With open water season fast approaching, now is the time to confront the possibility of panic attacks during a swim. Even people who feel they have mastered their nervousness can succumb to a panic attack in that first OW swim of the season, particularly if the water is fairly chilly.
Coach Jay Peluso of Peluso Open Water Masters (POWM) has written a nice article about the value and practice of acclimation in reducing the anxiety associated with OW swims.
And for those of you who have never done an OW swim but are interested, the Chris Greene Lake cable swims provide an excellent introduction to OW swimming.
Open Water Swim Anxiety
by Jay Peluso
Have you ever looked directly out of the passenger window of the car while driving on the highway? The trees are zipping by and you feel like you are moving so fast. Yet when you look out the windshield you lose that sense of speed. Swimming in the open water has that same effect. In the pool we have nice little tiles or lane line markings that give us a sense of speed. Once we get into the open water we lose those little markers and with it our sense of speed. This results in a much faster stroke rate as we try to get that feeling back. The end result is a turnover that is too high for our fitness and pushes us into an anaerobic state too quickly. Couple that with a constricting wetsuit and all of sudden you feel like you can’t get enough oxygen. Congratulations, you are on your way to a panic attack. This is why open water swimming panic attacks are not limited to those who are just getting into the sport as you can read in this November 14th Washington Post article.
But if panic attacks can happen to beginners and veterans alike, how can we avoid them? The answer is acclimation.
With the hours we put into swimming, biking and running, ask yourself how many times you practice in open water swim race conditions; thrashing arms, bumping legs, dark water, wetsuits…. If you are like most, then the answer is very few. Swimming in a Masters practice for thousands of meters may get your aerobic conditioning up to an appropriate level to swim the distance but cannot prepare you for the open water swim leg of a triathlon. Specific drills such as swimming three abreast, draft swimming (leaving :02 apart), and kick board swims (team uses kickboards to create turbulence while you swim) can help, but there is no substitute for getting in the open water.

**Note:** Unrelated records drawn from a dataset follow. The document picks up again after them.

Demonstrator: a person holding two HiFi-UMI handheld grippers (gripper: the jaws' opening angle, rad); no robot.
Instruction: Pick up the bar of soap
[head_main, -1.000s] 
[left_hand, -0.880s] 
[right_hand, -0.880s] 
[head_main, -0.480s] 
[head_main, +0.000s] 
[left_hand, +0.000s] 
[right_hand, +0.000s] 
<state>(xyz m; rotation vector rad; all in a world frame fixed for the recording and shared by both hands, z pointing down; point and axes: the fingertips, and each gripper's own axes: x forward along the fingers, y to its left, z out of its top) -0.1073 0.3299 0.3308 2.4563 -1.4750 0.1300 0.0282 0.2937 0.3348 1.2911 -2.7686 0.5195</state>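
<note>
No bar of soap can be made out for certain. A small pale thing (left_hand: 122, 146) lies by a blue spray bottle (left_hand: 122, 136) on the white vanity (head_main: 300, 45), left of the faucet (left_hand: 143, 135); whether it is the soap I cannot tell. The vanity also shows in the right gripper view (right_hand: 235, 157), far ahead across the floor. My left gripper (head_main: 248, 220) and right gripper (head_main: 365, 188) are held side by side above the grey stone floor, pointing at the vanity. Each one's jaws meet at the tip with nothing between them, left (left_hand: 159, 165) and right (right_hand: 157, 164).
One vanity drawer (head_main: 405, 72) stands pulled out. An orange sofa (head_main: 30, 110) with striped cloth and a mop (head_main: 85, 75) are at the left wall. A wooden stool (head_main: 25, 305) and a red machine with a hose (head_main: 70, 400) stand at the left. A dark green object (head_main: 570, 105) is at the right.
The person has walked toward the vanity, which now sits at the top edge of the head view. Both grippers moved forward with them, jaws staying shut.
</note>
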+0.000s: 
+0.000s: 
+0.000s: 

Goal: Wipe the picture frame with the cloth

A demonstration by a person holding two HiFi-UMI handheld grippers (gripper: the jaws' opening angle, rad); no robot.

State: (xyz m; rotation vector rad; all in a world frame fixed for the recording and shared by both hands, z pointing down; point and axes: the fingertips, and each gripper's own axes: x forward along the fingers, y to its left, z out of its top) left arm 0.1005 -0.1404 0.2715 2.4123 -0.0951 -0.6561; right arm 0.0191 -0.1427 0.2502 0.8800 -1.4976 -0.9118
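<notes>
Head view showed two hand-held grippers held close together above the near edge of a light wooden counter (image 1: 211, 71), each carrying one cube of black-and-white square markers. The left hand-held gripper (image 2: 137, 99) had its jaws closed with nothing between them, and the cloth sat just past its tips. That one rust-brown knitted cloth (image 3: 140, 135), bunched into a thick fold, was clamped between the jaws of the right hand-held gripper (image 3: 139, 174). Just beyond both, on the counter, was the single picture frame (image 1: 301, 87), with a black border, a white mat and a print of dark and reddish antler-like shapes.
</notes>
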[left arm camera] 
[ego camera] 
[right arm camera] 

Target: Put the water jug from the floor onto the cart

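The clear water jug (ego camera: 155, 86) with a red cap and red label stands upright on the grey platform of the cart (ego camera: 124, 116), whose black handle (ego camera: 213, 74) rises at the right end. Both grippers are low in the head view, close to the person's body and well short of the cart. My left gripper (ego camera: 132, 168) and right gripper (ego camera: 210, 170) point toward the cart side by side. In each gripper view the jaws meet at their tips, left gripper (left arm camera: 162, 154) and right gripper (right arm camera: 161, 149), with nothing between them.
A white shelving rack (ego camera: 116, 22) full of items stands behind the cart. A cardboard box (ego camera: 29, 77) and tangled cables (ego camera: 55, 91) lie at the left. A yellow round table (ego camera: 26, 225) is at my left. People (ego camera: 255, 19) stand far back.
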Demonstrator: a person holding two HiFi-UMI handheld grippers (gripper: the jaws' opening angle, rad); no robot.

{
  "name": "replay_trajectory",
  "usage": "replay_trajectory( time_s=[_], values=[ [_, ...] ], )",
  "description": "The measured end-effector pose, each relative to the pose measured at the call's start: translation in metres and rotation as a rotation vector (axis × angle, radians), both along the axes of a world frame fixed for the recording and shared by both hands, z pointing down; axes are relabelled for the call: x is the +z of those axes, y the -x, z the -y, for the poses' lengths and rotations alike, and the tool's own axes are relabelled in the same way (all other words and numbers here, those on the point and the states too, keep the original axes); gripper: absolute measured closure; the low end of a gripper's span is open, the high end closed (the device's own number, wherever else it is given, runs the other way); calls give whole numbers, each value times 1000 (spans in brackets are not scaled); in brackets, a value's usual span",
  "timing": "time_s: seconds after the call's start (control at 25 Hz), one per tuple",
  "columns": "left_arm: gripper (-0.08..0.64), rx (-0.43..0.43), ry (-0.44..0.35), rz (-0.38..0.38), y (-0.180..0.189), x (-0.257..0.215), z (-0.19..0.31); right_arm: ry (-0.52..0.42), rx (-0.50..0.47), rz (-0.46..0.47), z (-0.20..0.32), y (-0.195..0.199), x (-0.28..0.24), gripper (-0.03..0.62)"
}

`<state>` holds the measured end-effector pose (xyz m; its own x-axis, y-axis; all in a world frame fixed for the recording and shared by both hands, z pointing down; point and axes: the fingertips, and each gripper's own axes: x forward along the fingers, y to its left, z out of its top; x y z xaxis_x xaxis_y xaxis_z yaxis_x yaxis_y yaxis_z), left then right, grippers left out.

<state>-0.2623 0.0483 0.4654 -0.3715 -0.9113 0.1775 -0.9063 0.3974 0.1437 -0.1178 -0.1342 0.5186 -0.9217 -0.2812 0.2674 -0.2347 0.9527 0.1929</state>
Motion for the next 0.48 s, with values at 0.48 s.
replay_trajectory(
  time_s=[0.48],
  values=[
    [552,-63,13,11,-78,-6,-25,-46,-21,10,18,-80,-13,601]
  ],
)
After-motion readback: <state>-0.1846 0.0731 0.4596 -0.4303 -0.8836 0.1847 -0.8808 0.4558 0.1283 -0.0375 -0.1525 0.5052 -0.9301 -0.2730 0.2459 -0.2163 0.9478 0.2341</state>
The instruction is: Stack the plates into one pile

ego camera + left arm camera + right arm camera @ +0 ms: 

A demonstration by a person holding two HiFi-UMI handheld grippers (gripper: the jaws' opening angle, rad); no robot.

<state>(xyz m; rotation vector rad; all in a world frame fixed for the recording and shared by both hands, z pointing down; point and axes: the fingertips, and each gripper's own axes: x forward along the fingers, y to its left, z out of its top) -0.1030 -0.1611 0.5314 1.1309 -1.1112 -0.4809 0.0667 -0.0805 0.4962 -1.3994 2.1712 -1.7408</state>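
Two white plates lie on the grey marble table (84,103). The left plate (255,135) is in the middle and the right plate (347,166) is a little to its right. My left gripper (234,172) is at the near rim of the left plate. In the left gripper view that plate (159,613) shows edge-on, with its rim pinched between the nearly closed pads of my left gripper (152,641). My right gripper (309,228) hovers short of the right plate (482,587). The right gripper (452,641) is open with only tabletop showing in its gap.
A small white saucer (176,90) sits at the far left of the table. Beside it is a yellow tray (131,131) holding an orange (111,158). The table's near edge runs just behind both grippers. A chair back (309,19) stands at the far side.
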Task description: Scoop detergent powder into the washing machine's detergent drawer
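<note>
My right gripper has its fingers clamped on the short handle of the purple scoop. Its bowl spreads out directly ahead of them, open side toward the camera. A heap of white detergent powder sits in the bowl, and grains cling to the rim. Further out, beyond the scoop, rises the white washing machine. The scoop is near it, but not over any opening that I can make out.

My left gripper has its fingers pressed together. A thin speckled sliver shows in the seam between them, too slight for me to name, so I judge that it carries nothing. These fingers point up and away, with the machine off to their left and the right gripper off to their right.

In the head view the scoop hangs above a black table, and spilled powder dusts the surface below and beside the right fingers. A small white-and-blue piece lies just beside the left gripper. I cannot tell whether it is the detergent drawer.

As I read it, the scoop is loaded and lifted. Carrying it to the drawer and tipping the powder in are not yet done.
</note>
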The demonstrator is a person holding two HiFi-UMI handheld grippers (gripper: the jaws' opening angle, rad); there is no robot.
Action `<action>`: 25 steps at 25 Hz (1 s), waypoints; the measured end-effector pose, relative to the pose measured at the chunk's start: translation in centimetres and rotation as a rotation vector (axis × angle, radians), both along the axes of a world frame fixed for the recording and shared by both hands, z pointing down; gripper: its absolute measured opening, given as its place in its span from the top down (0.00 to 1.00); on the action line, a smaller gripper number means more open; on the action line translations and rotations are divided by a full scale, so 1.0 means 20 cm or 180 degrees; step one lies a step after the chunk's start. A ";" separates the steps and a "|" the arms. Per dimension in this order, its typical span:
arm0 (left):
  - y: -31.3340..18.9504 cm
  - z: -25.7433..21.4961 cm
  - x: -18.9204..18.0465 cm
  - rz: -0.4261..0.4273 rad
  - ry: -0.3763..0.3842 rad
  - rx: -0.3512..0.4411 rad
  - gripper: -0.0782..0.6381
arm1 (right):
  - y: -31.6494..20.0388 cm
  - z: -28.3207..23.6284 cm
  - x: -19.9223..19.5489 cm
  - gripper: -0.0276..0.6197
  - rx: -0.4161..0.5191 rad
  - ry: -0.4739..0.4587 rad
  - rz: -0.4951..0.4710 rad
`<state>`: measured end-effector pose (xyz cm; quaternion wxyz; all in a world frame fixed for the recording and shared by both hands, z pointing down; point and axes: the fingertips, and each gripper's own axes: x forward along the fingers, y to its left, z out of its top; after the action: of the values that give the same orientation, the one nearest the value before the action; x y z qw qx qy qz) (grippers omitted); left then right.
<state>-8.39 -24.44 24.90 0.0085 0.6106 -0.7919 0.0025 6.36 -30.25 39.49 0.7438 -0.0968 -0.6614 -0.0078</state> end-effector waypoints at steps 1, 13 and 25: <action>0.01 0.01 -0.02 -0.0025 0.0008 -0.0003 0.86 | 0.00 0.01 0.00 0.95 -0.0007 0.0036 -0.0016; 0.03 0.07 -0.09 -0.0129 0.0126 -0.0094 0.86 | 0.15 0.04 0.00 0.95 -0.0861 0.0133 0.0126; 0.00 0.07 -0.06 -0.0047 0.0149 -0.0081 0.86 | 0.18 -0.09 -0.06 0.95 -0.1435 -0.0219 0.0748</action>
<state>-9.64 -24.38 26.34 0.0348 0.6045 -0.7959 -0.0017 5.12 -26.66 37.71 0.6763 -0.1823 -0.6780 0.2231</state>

Open Water Swimming v. Open Water Training
Just getting into the open water is a great step in acclimating to the difference between pool and no-pool but open water swim training is something entirely different. Just like you have your long run and long ride every week you don’t just ride long every time out. Your long open water swim is important but getting used to race conditions is important too. There is no better training ground than an open water swim race. Races are a great place to get a feel for the rigors of the swim leg without having to worry about bringing all of your gear and saving something for the bike and the run.
When training, train with a group. Intentionally swim as a pack. Get used to having people close to you, bumping you, getting in your way, and water getting in your mouth. Rounding buoys can be one of the most dangerous places in a swim leg, practice it – in a group. Find out which method works the best for your style of swimming. If you’re not comfortable in there, take a wider route. Although you may swim a slightly longer distance, you will be less stressed and won’t use nearly the energy you would fighting through the turn.
The greatest fear is the fear of the unknown. Practice these situations and they will no longer be unknown to you. You will learn how to handle them thus avoiding panic attacks. But, what if you still have an issue. That brings us to the next point.
Handling a Panic Attack
Despite our best efforts, sometimes it just happens. Knowing how to handle a panic attack, therefore, is as important as avoiding them all together and in some sense will actually help you avoid them. Knowing you have an answer to the problem will ease your anxiety about having the problem, which often is the root cause of the problem itself.
There are typical solutions many of you have read before like rolling on your back and taking deep breaths, swimming breaststroke, even grabbing onto a kayak (which is legal as long as the kayak does not provide forward movement). These are all great techniques that we recommend. But in the washing machine atmosphere of a swim start, these aren’t always possible, and sometimes can cause other problems. So what other skills can you employ?
Breath Control and Spatial Awareness
My triathletes often ask why they should learn how to do flip turns if they are only going to swim in the open water – throwing back at me my taunts about there being no walls in the open water to rest on. The answer is breath control and spatial awareness. Learning how to control your breathing and being spatially aware under water are key components to handling difficult open water swim situations. Getting a wave of water or a splash from a competitors kick just as you take a breath can be disconcerting to say the least. If you are used to not always getting a breath when you want one, handling these situations becomes much easier.
That said, sometimes the easy escape route is down. If you roll over on your back or start to breaststroke, that may or may not stop the person behind you from swimming over the top of you. Instead of struggling to the surface, getting underneath the fray and out of the pack can sometimes be the best answer. Being able to control your breathing even while tired and knowing how to move underwater can help eliminate the fear factor that perpetuates panic attacks. Flip turns require these specific skills. During a particularly difficult, anaerobic set you will find that you are forced to control your breathing while executing your turns. Flipping head over heals and landing with your feet on the wall in a streamline position prepared for a strong push-off requires spatial awareness. These skills can be learned and perfected giving you a confidence in the water that makes panic attacks a thing of the past.